(What you are asked to do)
Your copy should match the listing below exactly, except that it holds no images.

*** Opening Data shown ***

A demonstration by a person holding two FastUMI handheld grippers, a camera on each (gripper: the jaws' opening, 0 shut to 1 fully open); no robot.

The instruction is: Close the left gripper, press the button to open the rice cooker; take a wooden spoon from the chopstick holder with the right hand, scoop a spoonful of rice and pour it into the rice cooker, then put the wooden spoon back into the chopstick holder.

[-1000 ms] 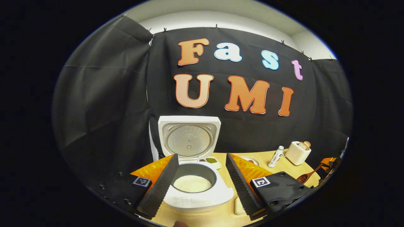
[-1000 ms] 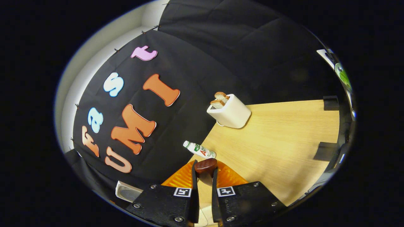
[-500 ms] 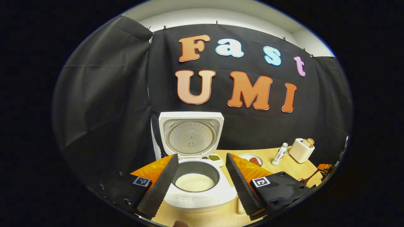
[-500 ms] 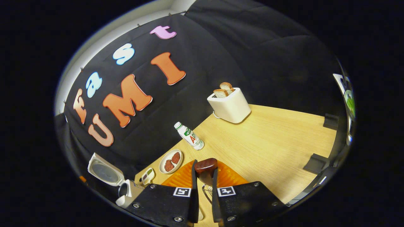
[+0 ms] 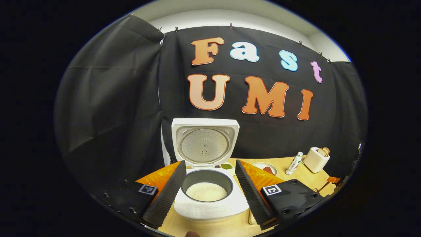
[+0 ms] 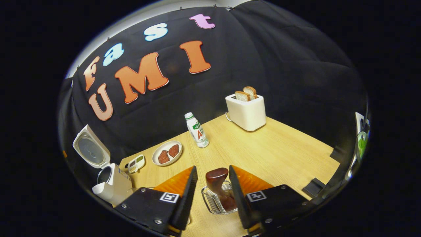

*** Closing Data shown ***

(Answer space)
A demonstration by a person holding two FastUMI handheld grippers, a camera on each (gripper: the jaws' opening, 0 shut to 1 fully open); no robot.

The instruction is: Close the left gripper, press the button to open the rice cooker; take a wooden spoon from the chopstick holder with the right hand, scoop a spoonful of rice and pour it into the rice cooker, then put the wooden spoon back into the chopstick holder.

[-1000 ms] 
[-1000 ms] 
[-500 ms] 
[-500 ms] 
[+0 ms] 
[+0 ms] 

What is written here forms the complete answer.